> [WHAT TO DO]: Nothing but the text of the listing, repeated exactly, belongs in the answer; leave the images out.

> [RECORDED INFORMATION]:
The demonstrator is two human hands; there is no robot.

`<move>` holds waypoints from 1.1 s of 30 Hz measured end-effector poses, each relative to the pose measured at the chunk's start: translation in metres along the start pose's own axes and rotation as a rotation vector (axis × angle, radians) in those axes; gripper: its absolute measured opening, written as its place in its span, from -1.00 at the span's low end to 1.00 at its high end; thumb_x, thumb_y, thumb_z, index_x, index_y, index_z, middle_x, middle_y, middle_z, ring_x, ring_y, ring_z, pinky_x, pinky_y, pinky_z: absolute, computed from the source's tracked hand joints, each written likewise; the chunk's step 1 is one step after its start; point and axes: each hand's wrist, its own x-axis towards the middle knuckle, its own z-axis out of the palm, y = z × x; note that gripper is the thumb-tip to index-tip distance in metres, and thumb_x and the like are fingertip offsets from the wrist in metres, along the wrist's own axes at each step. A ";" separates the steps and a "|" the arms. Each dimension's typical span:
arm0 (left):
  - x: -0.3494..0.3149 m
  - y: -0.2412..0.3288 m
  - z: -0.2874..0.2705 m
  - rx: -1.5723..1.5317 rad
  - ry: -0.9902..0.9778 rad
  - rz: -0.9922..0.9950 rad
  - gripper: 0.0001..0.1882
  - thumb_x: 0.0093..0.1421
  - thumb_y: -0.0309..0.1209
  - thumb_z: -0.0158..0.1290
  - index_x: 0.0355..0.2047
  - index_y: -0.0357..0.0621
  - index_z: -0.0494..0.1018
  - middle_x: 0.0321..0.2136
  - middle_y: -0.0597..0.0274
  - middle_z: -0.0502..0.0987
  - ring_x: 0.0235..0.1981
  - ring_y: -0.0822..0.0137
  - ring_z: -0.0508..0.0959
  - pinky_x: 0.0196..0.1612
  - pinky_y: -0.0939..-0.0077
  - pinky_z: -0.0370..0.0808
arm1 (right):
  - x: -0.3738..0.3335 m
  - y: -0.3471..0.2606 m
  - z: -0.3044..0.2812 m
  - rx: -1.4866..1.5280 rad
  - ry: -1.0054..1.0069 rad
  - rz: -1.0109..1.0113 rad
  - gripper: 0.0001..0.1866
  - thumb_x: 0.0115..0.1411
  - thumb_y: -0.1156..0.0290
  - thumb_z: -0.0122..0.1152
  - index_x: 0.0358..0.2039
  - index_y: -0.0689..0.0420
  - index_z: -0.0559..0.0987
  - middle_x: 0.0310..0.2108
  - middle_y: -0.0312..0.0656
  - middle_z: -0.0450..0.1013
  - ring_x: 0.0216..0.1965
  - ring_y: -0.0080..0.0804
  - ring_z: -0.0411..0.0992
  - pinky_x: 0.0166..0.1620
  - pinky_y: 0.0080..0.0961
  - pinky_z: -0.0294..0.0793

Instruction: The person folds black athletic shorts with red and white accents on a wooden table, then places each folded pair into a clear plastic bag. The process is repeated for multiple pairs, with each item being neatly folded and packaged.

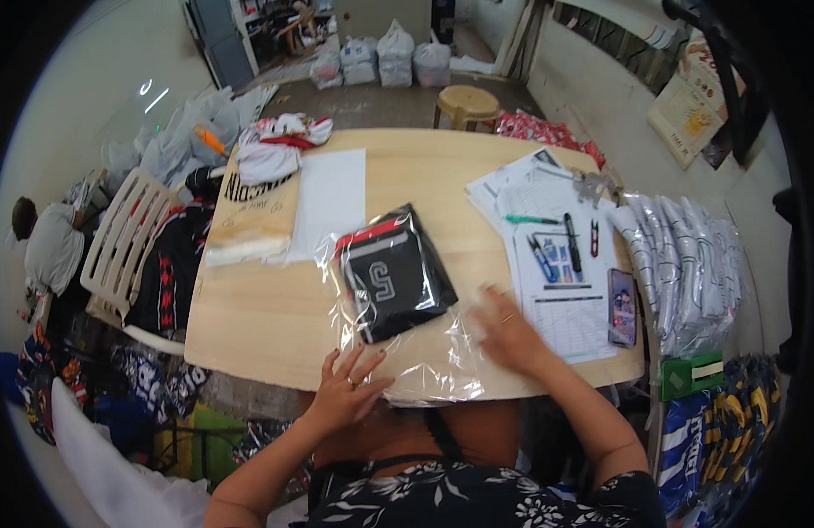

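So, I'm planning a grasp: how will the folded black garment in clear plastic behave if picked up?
The folded black garment will probably sag, being soft-looking cloth. Its clear plastic, shiny with glare, may prove slippery. The loose, wrinkled plastic toward the table's near edge would likely flop.

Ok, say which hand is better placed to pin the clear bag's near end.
Probably the left hand: its fingers spread at the loose near end of the clear bag, by the black garment. The right hand is blurred and farther right, beside the papers.
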 end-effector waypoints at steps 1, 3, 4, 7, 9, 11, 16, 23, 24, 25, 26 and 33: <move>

> [RESPONSE TO THIS EXERCISE]:
The demonstrator is two human hands; there is no robot.

`<move>` holds waypoints from 1.1 s of 30 Hz measured end-effector poses, each relative to the pose measured at the chunk's start: translation in metres along the start pose's own axes and rotation as a rotation vector (axis × angle, radians) in those axes; gripper: its absolute measured opening, written as its place in its span, from -1.00 at the span's low end to 1.00 at its high end; thumb_x, thumb_y, thumb_z, index_x, index_y, index_z, middle_x, middle_y, middle_z, ring_x, ring_y, ring_z, pinky_x, pinky_y, pinky_z: absolute, computed from the source's tracked hand joints, each written likewise; the chunk's step 1 is one step after its start; point and axes: each hand's wrist, its own x-axis towards the middle knuckle, its own z-axis out of the palm, y = z × x; note that gripper is the thumb-tip to index-tip distance in metres, and thumb_x and the like are fingertip offsets from the wrist in metres, along the wrist's own axes at each step. A ";" separates the steps and a "|" the arms. Each dimension's typical span:
arm0 (left):
  - x: -0.3494..0.3149 m
  - y: -0.2412..0.3288 m
  - z: -0.2874..0.2705 m
  - rx: -1.5723..1.5317 rad
  - ry: -0.9902..0.9778 rad
  - rz: -0.9922..0.9950 rad
  - gripper: 0.0001..0.1882
  - thumb_x: 0.0093..0.1421
  - thumb_y: -0.0309..0.1209
  - thumb_z: -0.0158..0.1290
  - index_x: 0.0355..0.2047
  - index_y: -0.0357..0.0621
  - index_z: -0.0494..0.1018
  - middle_x: 0.0321..0.2136
  - middle_y: -0.0597..0.0274
  - middle_z: -0.0502..0.0987
  - ring_x: 0.0235..0.1981
  - ring_y: -0.0822..0.0137
  - ring_z: -0.0508..0.0959
  - pinky_x: 0.0196..0.1612
  - pinky_y: -0.0939..-0.0077
  - pinky_z: -0.0370..0.0808
arm1 (right):
  - x: -0.3738..0.3335 m
  - y: -0.3471..0.2606 m
  - z: -0.3044..0.2812 m
  - rx: -1.4866..1.5280 rad
  - ry: -1.0054..1.0069 rad
  - rz: -1.0109..1.0113 rad
  - gripper: 0.0001..0.1866
  - thumb_x: 0.0115..0.1411
  - thumb_y: -0.1156..0.0290
  - thumb_z: -0.0122..0.1152
  - index_x: 0.0358..0.2039
  - index_y: -0.0689..0.0420
  - index_z: -0.0559..0.0987
  - middle_x: 0.0310..0.2108
  - middle_y: -0.0312..0.0656
  - middle_z: -0.0450..0.1013
  - ring_x: 0.0216..0.1965
  - ring_y: -0.0080..0.0804
  - ring_z: -0.0411..0.0992
  - pinky_x: 0.0166..0.1620
  - pinky_y: 0.0080..0.0961
  - pinky_z: -0.0294..0.0793

Instruction: The person folds black athletic shorts with red and white accents on a wooden table, then places each folded pair into a clear plastic bag. The process is repeated for multiple pairs, with each item being neatly folded and packaged.


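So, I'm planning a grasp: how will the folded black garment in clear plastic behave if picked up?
The folded black garment will probably sag, being soft-looking cloth. Its clear plastic, shiny with glare, may prove slippery. The loose, wrinkled plastic toward the table's near edge would likely flop.

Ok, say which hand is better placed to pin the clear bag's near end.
Probably the left hand: its fingers spread at the loose near end of the clear bag, by the black garment. The right hand is blurred and farther right, beside the papers.
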 end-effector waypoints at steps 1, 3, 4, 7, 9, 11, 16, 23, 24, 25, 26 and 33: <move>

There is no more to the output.